Euro zone bond yields tumble

European Union flags flutter outside the EU Commission headquarters in Brussels, Belgium, on 8 March 2018. Reuters File Photo
European Union flags flutter outside the EU Commission headquarters in Brussels, Belgium, on 8 March 2018. Reuters File Photo

Euro zone government bond yields fell to six-month lows on Tuesday as the German statistics office said the country had escaped a recession but still recorded its slowest growth in half a decade in 2018.

Italy, meanwhile, priced its first syndicated bond deal in a year. It sold 10 billion euros ($11 billion) of a new 15-year bond, after drawing orders for more than 35.5 billion euros, a lead manager told Reuters.

For broader markets, the focus remained on German data which showed Europe's biggest economy grew 1.5 per cent in 2018.

The Federal Statistics Office said the economy probably grew slightly in the final three months of 2018 after contracting in the third quarter.

While this allays investor concerns that Germany would slip into recession and undermine the European Central Bank's plan to gradually end crisis stimulus measures, it has only done so by the skin of its teeth.

"Germany escaped a technical recession but 2019 won't be easy with a weak start.
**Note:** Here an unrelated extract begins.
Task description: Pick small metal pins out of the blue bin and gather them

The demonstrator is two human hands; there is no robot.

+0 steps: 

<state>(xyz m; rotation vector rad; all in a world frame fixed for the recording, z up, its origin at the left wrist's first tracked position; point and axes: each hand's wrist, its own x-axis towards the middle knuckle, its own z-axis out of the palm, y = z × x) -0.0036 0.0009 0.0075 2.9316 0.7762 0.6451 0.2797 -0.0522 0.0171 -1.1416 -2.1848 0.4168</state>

Trade talks and euro zone momentum will be essential," Ludovic Subran, head of global macroeconomic research at Allianz, said on Twitter.

There was little immediate reaction to comments from ECB chief Mario Draghi, who said recent economic developments have been weaker than expected and that a significant amount of monetary policy stimulus was still needed.

The ECB has said it will hike rates later in 2019, but money market investors price in around a 40 percent chance this will happen.

As a result, most high-grade euro zone bond yields hit new lows on Tuesday.

France's 10-year bond yield dropped a basis point to 0.613 per cent, a new six-month low. Long-dated bond yields in Belgium and Ireland also hit six-month lows at 0.665 per cent and 0.8 per cent respectively.

Dutch 10-year yields dropped to 0.31 per cent, near its lowest since April 2017.

In German, five-year bond yields fell to minus 0.3640 per cent, the lowest since May, 2018.

Germany's 10-year bond yield, the benchmark for the region, was 2 bps lower at 0.21 per cent.

This week's change in the German benchmark 10-year bond means the yield is not touching any milestones. The benchmark has moved to the February 2028 bond from an August 2028 maturity.

That 2028 bond is yielding 0.15 per cent, marginally off 20-month lows of 0.141 per cent hit at the start of the year.

In Italy, long-dated bond yields rose as investors sold existing bonds to make way for the new 15-year bond .

Italy drew more than 30 billion euros of orders for the new bond sold through a syndicate of banks, showing strong appetite for Italian debt after Rome resolved a protracted row with Brussels over its budget.

"The levels are more attractive than we had expected," said Arnaud-Guilhem Lamy, a fixed-income portfolio manager at BNP Paribas Asset Management.

Bond markets will also closely watch the upcoming vote in the UK parliament on British Prime Minister Theresa May's deal to leave the European Union. She is widely expected to lose the vote.